Benefits of the Implementation
This time synchronization approach provides several key benefits:
- Consistent User Experience: All players see the same auction countdowns.
- Fairness: No player gains an advantage or disadvantage due to their system clock.
- Latency Compensation: The mechanism accounts for network latency in its calculations.
- Resilience to Drift: Periodic synchronization prevents accumulated errors from clock drift.
- Lightweight: The implementation uses minimal bandwidth and processing resources.

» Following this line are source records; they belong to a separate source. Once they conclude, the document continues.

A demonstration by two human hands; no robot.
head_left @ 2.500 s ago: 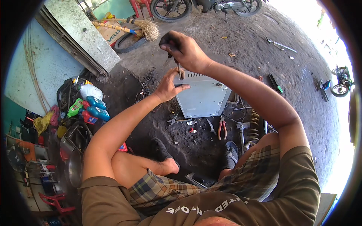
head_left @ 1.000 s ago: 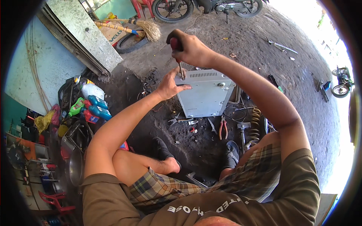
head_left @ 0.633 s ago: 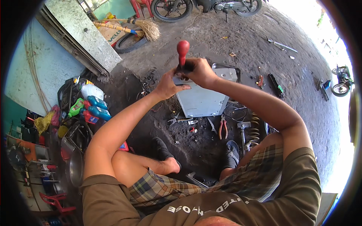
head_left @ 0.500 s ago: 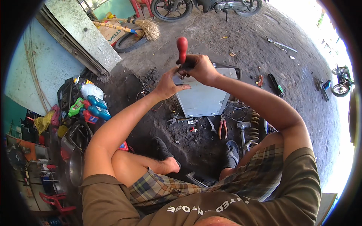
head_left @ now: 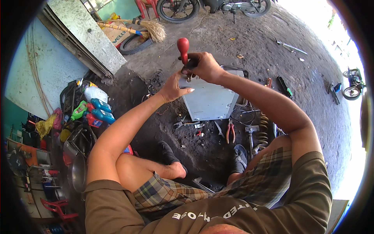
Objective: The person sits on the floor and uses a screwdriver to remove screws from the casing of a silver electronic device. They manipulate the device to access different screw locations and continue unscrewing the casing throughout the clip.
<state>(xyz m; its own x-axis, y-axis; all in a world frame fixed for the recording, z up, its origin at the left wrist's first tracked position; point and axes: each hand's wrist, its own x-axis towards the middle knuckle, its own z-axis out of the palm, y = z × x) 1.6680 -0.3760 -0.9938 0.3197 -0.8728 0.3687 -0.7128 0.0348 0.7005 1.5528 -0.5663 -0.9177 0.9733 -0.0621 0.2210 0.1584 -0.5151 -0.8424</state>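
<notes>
My right hand is closed around a screwdriver with a red bulb-shaped handle. Its handle points up, and its tip end is down at the far left corner of a light grey metal box. My left hand lies at that same corner, thumb stretched out over the panel and apart from the fingers. Those fingers reach up toward the screwdriver's lower end and are partly hidden. The box stands on the dark ground in front of my feet, with small vent slots along its near edge.
Near the box lie red-handled pliers, other pliers and a coil spring. Bottles crowd the left side. Cables lie beyond my left hand. Farther off are a broom, a tyre and a parked motorbike.
My right hand and the screwdriver have shifted slightly left, and the red handle leans more to the left. The left hand stays at the box corner.
</notes>
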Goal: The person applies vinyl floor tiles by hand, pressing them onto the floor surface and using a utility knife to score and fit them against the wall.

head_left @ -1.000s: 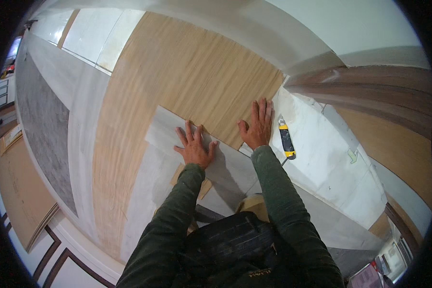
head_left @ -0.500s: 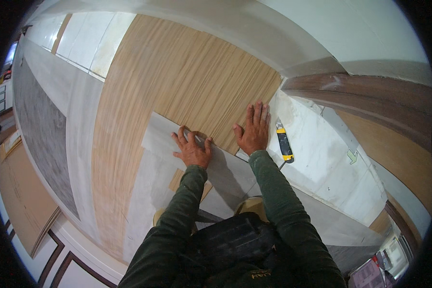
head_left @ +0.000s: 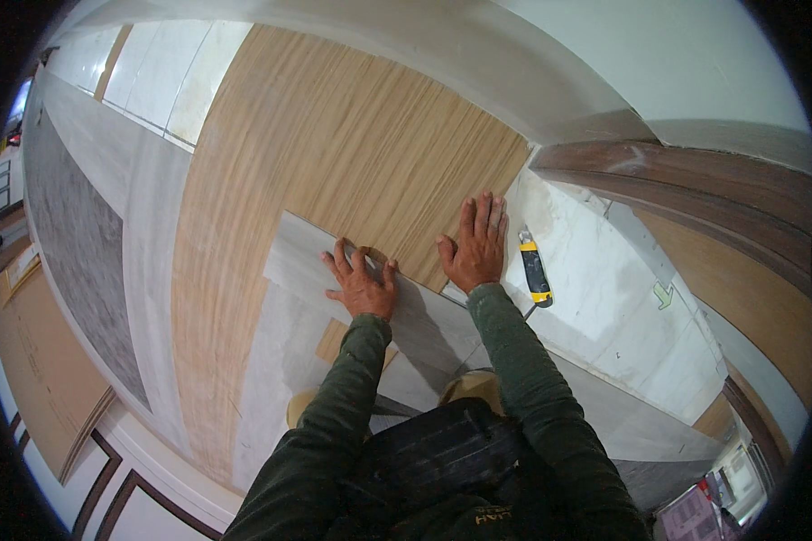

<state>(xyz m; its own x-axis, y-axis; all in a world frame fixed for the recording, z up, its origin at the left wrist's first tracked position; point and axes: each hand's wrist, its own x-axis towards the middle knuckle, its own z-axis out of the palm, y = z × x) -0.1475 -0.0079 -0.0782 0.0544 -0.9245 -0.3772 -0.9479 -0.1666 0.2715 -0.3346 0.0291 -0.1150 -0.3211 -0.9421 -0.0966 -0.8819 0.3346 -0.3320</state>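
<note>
My right hand (head_left: 475, 248) lies flat on the wood-grain floor planks (head_left: 370, 135), near their right edge, with its fingers stretched toward the far corner. My left hand (head_left: 361, 281) rests with spread, slightly bent fingers across the edge of a grey sheet or plank (head_left: 298, 242), the fingertips reaching to the wood-grain surface. Neither hand grips anything that I can see. Just right of my right hand, a yellow and black utility knife (head_left: 534, 270) lies on the white marble-look tiles (head_left: 604, 298).
A brown door frame (head_left: 677, 194) stands at the right beside the wall. A small wood-grain offcut (head_left: 332, 340) lies by my left forearm. Grey planks (head_left: 86, 225) and a cardboard box (head_left: 45, 352) are at the left; white tiles (head_left: 167, 72) show at the far left.
My hands hold nearly the same places. The view has shifted very slightly.
</note>
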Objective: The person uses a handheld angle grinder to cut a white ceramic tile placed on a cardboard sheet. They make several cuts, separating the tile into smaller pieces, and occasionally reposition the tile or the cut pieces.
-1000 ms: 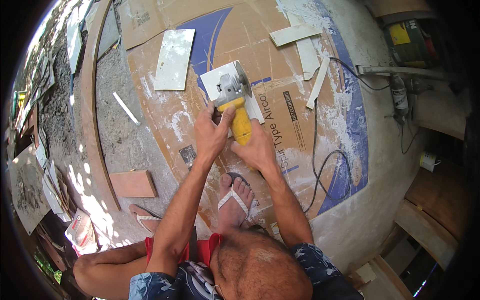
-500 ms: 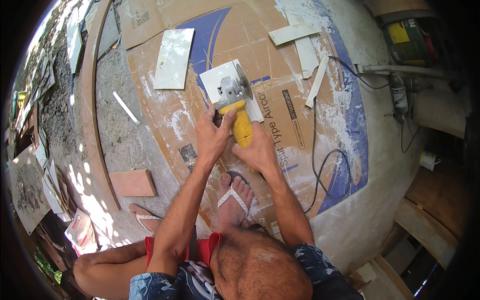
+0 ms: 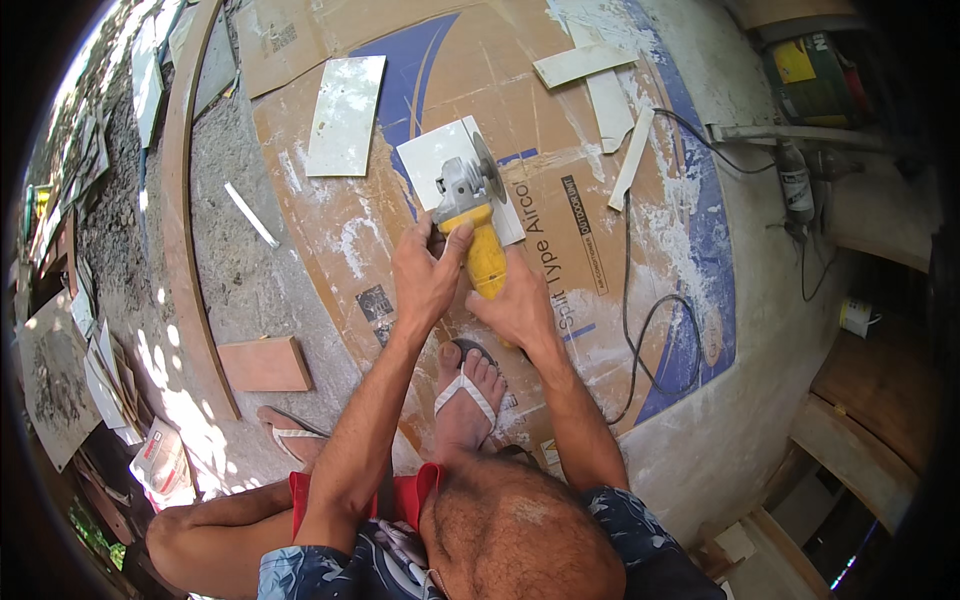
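Note:
Both my hands are closed on a yellow and grey angle grinder [image 3: 485, 255]. My left hand [image 3: 425, 275] grips near the grinder's grey head, with the thumb on its yellow collar. Farther back, my right hand [image 3: 518, 305] wraps around the yellow body. The grinder's thin cutting disc [image 3: 489, 165] stands on edge at the right side of a white tile [image 3: 430, 150]. That tile lies flat on a cardboard sheet [image 3: 500, 80], partly hidden under the tool. Whether the disc touches the tile I cannot tell.
Another white tile [image 3: 345, 115] lies to the left, and narrow offcuts [image 3: 585, 63] lie at the far right. A black cord [image 3: 640, 355] loops across the cardboard. My sandalled foot [image 3: 466, 400] rests on it. A brick-coloured block [image 3: 265, 365] and a long wooden plank [image 3: 180, 200] lie left.
The view has shifted very slightly. My hands and the grinder hold nearly the same place over the white tile.

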Demonstrator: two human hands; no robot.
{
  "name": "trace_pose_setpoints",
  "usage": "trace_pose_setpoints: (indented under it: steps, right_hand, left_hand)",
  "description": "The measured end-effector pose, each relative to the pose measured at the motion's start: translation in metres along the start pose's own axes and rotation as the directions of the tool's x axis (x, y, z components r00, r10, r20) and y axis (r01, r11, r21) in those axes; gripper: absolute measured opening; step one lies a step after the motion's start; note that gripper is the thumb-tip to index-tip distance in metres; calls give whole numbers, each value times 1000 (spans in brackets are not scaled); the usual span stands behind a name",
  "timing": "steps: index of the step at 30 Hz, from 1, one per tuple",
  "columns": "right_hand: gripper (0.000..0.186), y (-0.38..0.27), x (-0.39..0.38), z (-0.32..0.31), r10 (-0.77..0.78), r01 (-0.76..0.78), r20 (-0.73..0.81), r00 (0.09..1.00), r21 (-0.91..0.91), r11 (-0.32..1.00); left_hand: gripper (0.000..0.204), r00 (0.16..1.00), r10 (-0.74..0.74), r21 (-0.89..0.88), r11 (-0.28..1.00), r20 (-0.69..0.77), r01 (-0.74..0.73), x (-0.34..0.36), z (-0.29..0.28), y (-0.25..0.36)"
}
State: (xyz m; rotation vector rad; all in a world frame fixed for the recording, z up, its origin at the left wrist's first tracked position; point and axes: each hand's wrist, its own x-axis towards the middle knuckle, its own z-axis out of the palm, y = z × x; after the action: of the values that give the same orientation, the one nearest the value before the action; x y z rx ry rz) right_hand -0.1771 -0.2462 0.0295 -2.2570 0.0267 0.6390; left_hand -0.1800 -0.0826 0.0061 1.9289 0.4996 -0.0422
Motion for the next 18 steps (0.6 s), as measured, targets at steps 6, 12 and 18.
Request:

By implementing this client-server time synchronization mechanism, the auction system ensures fair and consistent timing across all connected clients, which is critical for maintaining the integrity of the auction process.
API Specifications
The following links provide access to the API specifications for the different services that make up the auction system:
WebSocket API
- WebSocket Events API Reference - Complete documentation of all WebSocket events.
Service APIs
- Auth Service API - RESTful API for user authentication management.
- Lobby Service API - RESTful API for lobby management.
- User Service API - API for users profile management.
Since all the project packages uses Zod for schema validation, the API specifications are generated from the Zod schemas defined in each service, using zod-to-openapi. This ensures that the API documentation is always in sync with the actual code and provides a clear contract for each service's API.